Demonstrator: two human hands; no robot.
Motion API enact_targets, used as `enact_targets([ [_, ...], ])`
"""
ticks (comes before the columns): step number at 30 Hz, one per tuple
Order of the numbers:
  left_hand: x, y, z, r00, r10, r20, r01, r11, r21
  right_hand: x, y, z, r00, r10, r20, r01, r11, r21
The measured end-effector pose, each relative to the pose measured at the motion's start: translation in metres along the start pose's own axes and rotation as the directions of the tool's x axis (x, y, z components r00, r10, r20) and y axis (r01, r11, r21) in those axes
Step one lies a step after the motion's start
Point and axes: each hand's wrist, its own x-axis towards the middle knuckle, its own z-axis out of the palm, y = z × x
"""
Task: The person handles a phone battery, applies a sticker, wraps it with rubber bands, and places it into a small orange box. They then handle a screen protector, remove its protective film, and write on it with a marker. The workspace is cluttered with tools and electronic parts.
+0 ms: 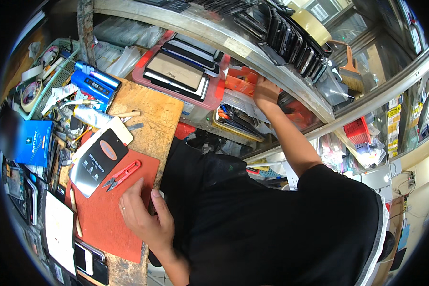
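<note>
My left hand (148, 214) rests at the near edge of a reddish-brown mat (112, 229), palm down, thumb and fingers apart, holding nothing. Just beyond its fingertips lie red-handled thread snips (123, 175). A black and silver flat packet (99, 162) is beside the snips, overlapping a cream-coloured flat piece (120, 127). My right arm stretches to a low shelf under a metal-framed counter. There my right hand (267, 93) reaches among orange-red boxes (242, 80); its fingers are mostly hidden, so what they touch does not show.
The wooden bench (148, 102) carries a blue box (33, 142), a blue tool (95, 83), a green basket (57, 71) and phones (84, 260). A pink container (140, 71) bears stacked flat devices (176, 69). Many phones (291, 38) stand on the counter, beside a brush (352, 78).
</note>
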Motion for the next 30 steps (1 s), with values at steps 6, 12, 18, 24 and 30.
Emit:
enact_targets([
  [6,0.001,-0.001,0.002,0.999,0.033,0.007,-0.033,0.999,0.033,-0.023,-0.025,-0.051,0.610,-0.402,0.683,0.189,0.911,0.368],
  [12,0.002,0.001,-0.002,0.998,0.055,0.024,-0.056,0.998,0.043,-0.025,-0.042,-0.033,0.868,-0.269,0.417,0.227,0.963,0.147],
  [18,0.003,0.003,-0.002,0.999,0.019,0.032,-0.020,0.999,0.039,0.027,0.000,-0.036,0.938,0.030,0.346,-0.093,0.981,0.170],
  [24,0.004,0.004,0.000,1.000,-0.013,0.012,0.013,1.000,0.019,0.028,0.010,-0.084,0.844,-0.025,0.536,-0.241,0.875,0.420],
  [30,0.001,0.008,-0.005,0.980,-0.191,-0.053,0.180,0.969,-0.168,0.010,-0.009,-0.119,0.857,-0.314,0.409,-0.300,0.341,0.891],
])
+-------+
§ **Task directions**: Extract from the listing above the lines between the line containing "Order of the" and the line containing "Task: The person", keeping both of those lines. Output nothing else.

§ **Exercise response**:
Order of the numbers:
  left_hand: x, y, z, r00, r10, r20, r01, r11, r21
  right_hand: x, y, z, r00, r10, r20, r01, r11, r21
The measured end-effector pose, each relative to the pose measured at the motion's start: translation in metres along the start pose's own axes and rotation as the directions of the tool's x axis (x, y, z components r00, r10, r20) and y axis (r01, r11, r21) in those axes
Step one lies a step after the motion's start
Point and axes: each hand's wrist, its own x-axis towards the middle knuckle, its own z-axis out of the palm, y = z × x
"""
Task: The person handles a phone battery, applies a sticker, wraps it with rubber bands, and places it into a small orange box. They then handle a screen protector, remove its protective film, and write on it with a marker. The workspace is cluttered with tools and electronic parts.

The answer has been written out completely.